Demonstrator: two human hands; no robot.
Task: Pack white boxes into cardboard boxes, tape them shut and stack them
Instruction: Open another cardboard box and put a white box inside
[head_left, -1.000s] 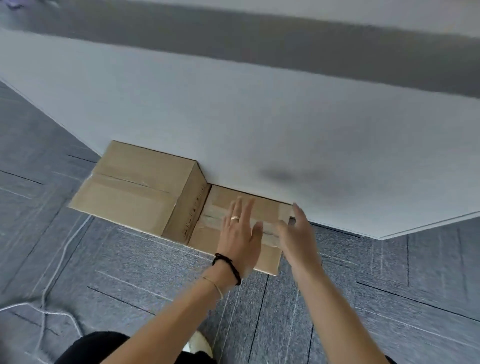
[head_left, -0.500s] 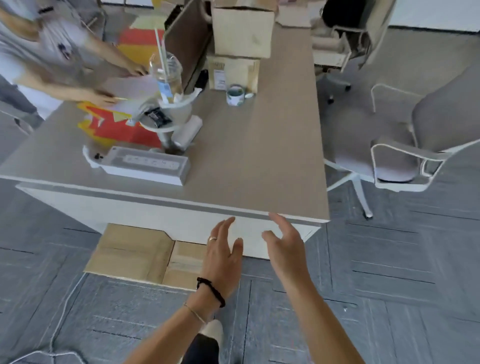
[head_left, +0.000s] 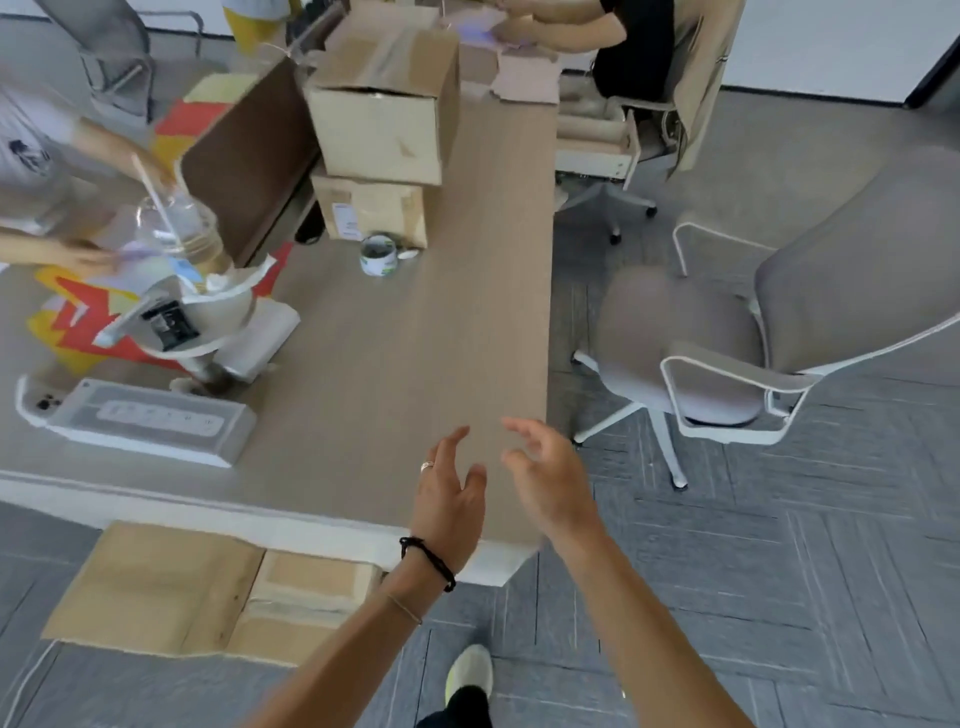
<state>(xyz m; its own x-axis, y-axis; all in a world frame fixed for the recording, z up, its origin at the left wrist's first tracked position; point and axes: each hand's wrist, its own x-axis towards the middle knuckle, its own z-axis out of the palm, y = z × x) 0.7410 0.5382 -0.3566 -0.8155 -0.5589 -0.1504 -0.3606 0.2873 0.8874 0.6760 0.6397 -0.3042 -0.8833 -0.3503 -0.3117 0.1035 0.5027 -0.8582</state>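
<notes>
an office doubling as a packing room

grey swivel chairs (head_left: 727, 358) are standing on grey carpet tiles (head_left: 779, 597), a long desk (head_left: 405, 364) is carrying a power strip (head_left: 150, 421), a drink cup (head_left: 176, 228) and stacked cartons (head_left: 384, 130), and people are working at its far sides.

A long, wood-grain beige desk (head_left: 415, 364) with a white front edge runs away from the viewer over a floor of grey carpet tiles (head_left: 779, 597) laid in a striped pattern. A dark brown divider panel (head_left: 244, 156) stands upright along the desk's left side. Right of the desk stands a grey fabric swivel chair with white frame and armrests (head_left: 753, 358). A white wall (head_left: 831, 47) closes the far side.
</notes>
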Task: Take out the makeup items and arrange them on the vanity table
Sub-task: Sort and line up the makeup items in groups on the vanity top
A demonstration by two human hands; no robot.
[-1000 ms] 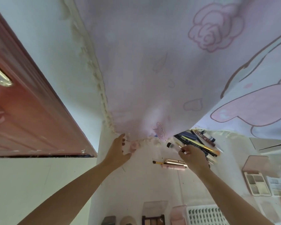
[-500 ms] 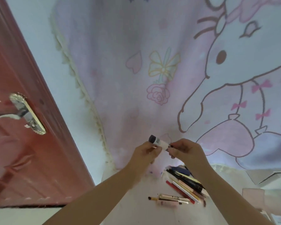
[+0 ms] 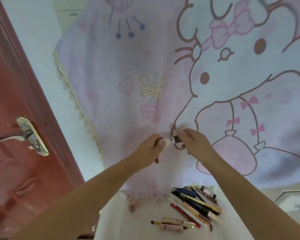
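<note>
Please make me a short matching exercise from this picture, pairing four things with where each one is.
Things:
1. tube
2. pencils
3. door handle
4. bow

Places:
A. printed on the hanging cloth, upper right
B. heaped on the table, lower right
C. held up between the left hand and right hand
D. on the red door, far left

Pairs: 1-C, 2-B, 3-D, 4-A

My left hand and right hand meet on a small tube before the hanging cloth. Below lies the table, pencils right, door left.
</note>
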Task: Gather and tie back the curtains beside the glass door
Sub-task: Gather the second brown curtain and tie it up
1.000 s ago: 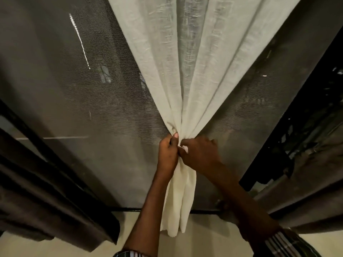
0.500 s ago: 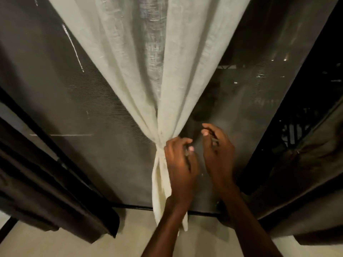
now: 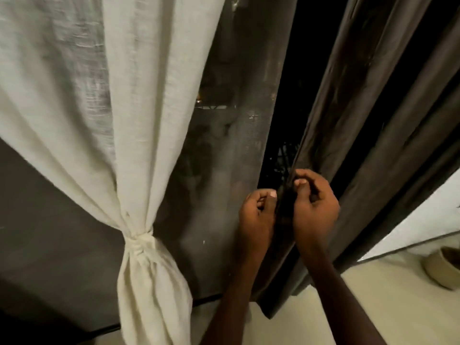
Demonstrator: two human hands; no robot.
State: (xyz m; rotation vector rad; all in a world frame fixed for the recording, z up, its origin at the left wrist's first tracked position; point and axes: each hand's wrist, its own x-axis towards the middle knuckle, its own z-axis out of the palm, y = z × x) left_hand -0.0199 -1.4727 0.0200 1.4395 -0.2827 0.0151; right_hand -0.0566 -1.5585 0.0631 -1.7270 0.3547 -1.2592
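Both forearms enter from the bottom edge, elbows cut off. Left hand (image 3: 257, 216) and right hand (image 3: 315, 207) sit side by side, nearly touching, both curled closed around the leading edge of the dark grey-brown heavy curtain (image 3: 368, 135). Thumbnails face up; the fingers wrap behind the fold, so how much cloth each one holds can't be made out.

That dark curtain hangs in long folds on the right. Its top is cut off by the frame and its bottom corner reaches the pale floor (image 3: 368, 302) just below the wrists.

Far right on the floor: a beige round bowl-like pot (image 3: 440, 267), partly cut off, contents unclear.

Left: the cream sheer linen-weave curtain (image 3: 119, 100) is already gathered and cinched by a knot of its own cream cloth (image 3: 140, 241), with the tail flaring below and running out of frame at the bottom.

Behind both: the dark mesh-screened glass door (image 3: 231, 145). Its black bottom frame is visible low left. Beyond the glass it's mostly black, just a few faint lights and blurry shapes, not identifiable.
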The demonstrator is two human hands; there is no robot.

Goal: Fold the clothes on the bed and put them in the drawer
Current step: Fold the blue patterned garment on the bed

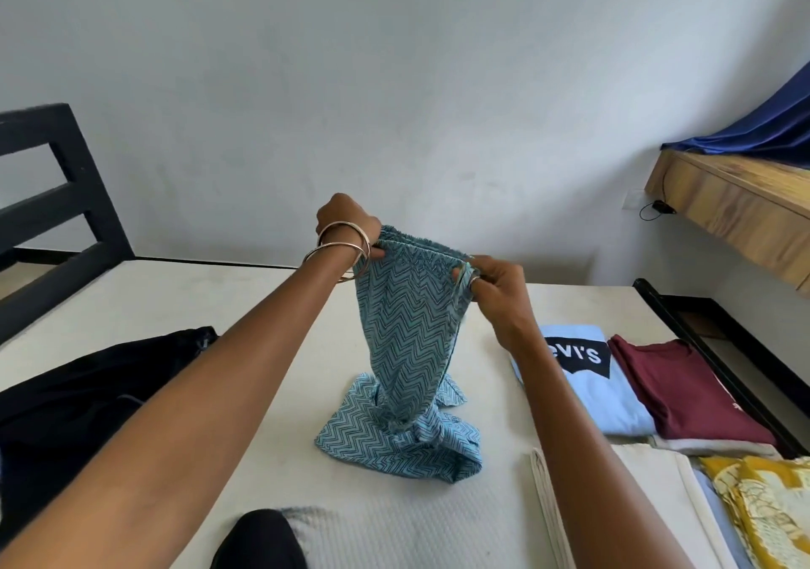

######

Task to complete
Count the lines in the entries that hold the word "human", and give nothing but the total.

Solution
4